Эндрюс снова уселся за работу.

– Но вы много работаете, очень много! Правда, месье Жан? – сказала Шипетт, прижимаясь подбородком к столу около книг и смотря на него маленькими глазами, похожими на черные бусы.

– Не нахожу, что много.

– Когда я вырасту, я ни чуточки не буду работать. Я буду кататься в коляске.

Эндрюс засмеялся. Шипетт с минуту посмотрела на него, потом ушла в другую комнату, унося с собой пустую кружку.

Перед печкой кошка сидела на задних лапках и ритмично лизала лапу розовым, закругленным языком, похожим на лепесток розы.

Эндрюс насвистал несколько тактов, уставившись на кошку.

– Как ты это находишь, киска? Это «Царица Савская»… «Царица Савская»…
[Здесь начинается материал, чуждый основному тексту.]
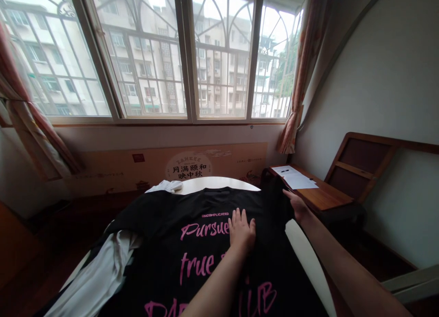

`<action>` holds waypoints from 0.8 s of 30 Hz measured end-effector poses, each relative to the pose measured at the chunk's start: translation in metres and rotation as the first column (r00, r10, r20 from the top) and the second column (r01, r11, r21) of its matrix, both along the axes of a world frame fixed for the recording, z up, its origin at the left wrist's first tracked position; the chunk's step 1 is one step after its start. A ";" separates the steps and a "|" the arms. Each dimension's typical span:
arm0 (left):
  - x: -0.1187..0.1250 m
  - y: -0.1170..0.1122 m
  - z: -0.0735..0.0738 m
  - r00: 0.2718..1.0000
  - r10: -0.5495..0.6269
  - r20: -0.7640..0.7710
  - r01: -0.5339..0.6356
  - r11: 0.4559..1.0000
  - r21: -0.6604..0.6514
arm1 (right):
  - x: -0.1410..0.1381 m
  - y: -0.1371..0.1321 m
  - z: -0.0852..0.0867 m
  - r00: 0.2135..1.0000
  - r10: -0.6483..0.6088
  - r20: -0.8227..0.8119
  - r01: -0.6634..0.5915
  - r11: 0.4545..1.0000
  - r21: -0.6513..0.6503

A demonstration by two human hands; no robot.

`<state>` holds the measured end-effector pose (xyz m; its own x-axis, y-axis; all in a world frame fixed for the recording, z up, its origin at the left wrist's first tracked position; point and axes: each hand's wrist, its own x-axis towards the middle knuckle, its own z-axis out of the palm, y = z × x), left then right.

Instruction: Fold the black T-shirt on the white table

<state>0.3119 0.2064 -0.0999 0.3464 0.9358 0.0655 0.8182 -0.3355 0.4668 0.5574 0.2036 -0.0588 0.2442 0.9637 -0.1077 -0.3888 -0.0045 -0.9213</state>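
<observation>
A black T-shirt (206, 244) with pink lettering lies spread over a round white table (219, 183). My left hand (242, 230) rests palm down on the shirt's upper part, its fingers spread beside the word "Pursue". At the shirt's right edge, my right hand (297, 205) grips the black sleeve, its fingers partly hidden by the cloth. On the left, a pale grey-white garment (106, 271) sticks out from under the other sleeve. Another white cloth (166, 186) lies at the table's far left edge.
A wooden seat (324, 196) with white papers (295, 177) and a pen on it stands right of the table. Behind the table, a printed board (147, 159) leans below the barred windows. Tied curtains (291, 129) hang at both sides.
</observation>
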 end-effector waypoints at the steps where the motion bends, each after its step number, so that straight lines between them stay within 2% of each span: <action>1: 0.000 0.001 0.000 1.000 0.014 0.024 -0.014 1.000 -0.001 | -0.012 -0.003 0.002 0.996 0.039 0.076 -0.040 0.999 0.019; 4: 0.000 0.002 -0.001 0.997 0.039 0.074 -0.038 0.999 -0.016 | -0.036 -0.007 0.000 0.908 0.261 0.329 -0.265 0.964 -0.034; 6: 0.000 0.001 -0.001 0.995 0.049 0.091 -0.047 0.999 -0.024 | -0.037 -0.003 -0.005 0.839 0.323 0.439 -0.329 0.942 -0.065; 7: 0.000 0.001 -0.001 0.994 0.052 0.095 -0.050 0.998 -0.023 | -0.033 0.002 -0.008 0.831 0.298 0.470 -0.302 0.951 -0.069; 9: -0.001 0.000 -0.001 0.995 0.051 0.089 -0.051 0.999 -0.008 | -0.020 0.015 -0.018 0.814 0.163 0.558 -0.145 0.987 -0.075; 11: -0.001 -0.001 -0.001 0.997 0.027 0.072 -0.029 0.999 0.026 | -0.006 0.030 -0.030 0.736 0.042 0.676 0.024 0.996 -0.087; 13: -0.002 -0.002 -0.002 0.996 -0.064 0.064 0.059 0.995 0.076 | 0.004 0.041 -0.043 0.633 0.008 0.774 0.113 0.988 -0.103; 15: -0.002 -0.004 -0.004 0.966 -0.251 0.066 0.242 0.962 0.123 | 0.008 0.044 -0.057 0.564 0.041 0.825 0.133 0.981 -0.139; 17: -0.001 -0.007 -0.007 0.879 -0.472 0.060 0.459 0.875 0.155 | 0.009 0.043 -0.068 0.485 0.087 0.870 0.143 0.974 -0.177; 19: 0.003 -0.011 -0.010 0.792 -0.609 0.043 0.594 0.785 0.174 | 0.009 0.039 -0.075 0.409 0.119 0.905 0.149 0.969 -0.195; 21: 0.007 -0.012 -0.013 0.764 -0.644 0.030 0.627 0.753 0.201 | 0.010 0.036 -0.078 0.341 0.131 0.931 0.152 0.969 -0.192; 24: 0.013 -0.012 -0.016 0.792 -0.610 0.033 0.587 0.774 0.239 | 0.012 0.029 -0.078 0.267 0.118 0.956 0.166 0.972 -0.167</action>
Кошка с величайшей осторожностью снова свернулась клубком и заснула. Эндрюс стал думать о Жанне, и эти мысли привели его в состояние отрадного покоя. Когда он бродил с ней вечером по улицам, наполненным мужчинами и женщинами, многозначительно гулявшими вместе, его возбужденными нервами овладевал томный покой, до тех пор ему совершенно незнакомый. Ее близость возбуждала его, но так нежно, что он забывал о своем туго стягивавшем, неудобном мундире; его лихорадочное желание как бы отделялось от него, и ему начинало казаться, что, чувствуя возле себя ее тело, он без всяких усилий опускается в поток жизни проходивших мимо людей; его так разнеживала мирная любовь, разлитая вокруг него, что резкие углы его существа словно всецело растворялись в тумане сумеречных улиц. И на минуту, пока он об этом думал, ему показалось, что запах цветов и пробивающейся травы, влажного мха и налившихся соков щекочет ему ноздри. Иногда, плавая в океане в бурный день, он чувствовал тот же беспечный восторг, когда около берега его подхватывала огромная бурливая волна и несла вперед на своем гребне. Сидя спокойно в пустом кафе в этот серый день, он чувствовал, как кровь шумит и наливается в его венах, как новая жизнь шумит и наливается в клейких почках деревьев, в нежных зеленых побегах под их грубой корой, в маленьких пушных зверьках леса, в приятно пахнущем скоте, который затаптывает в грязь сочные луга. В предчувствии весны была безудержная могучая сила, которая бурно уносила с собой его и их всех.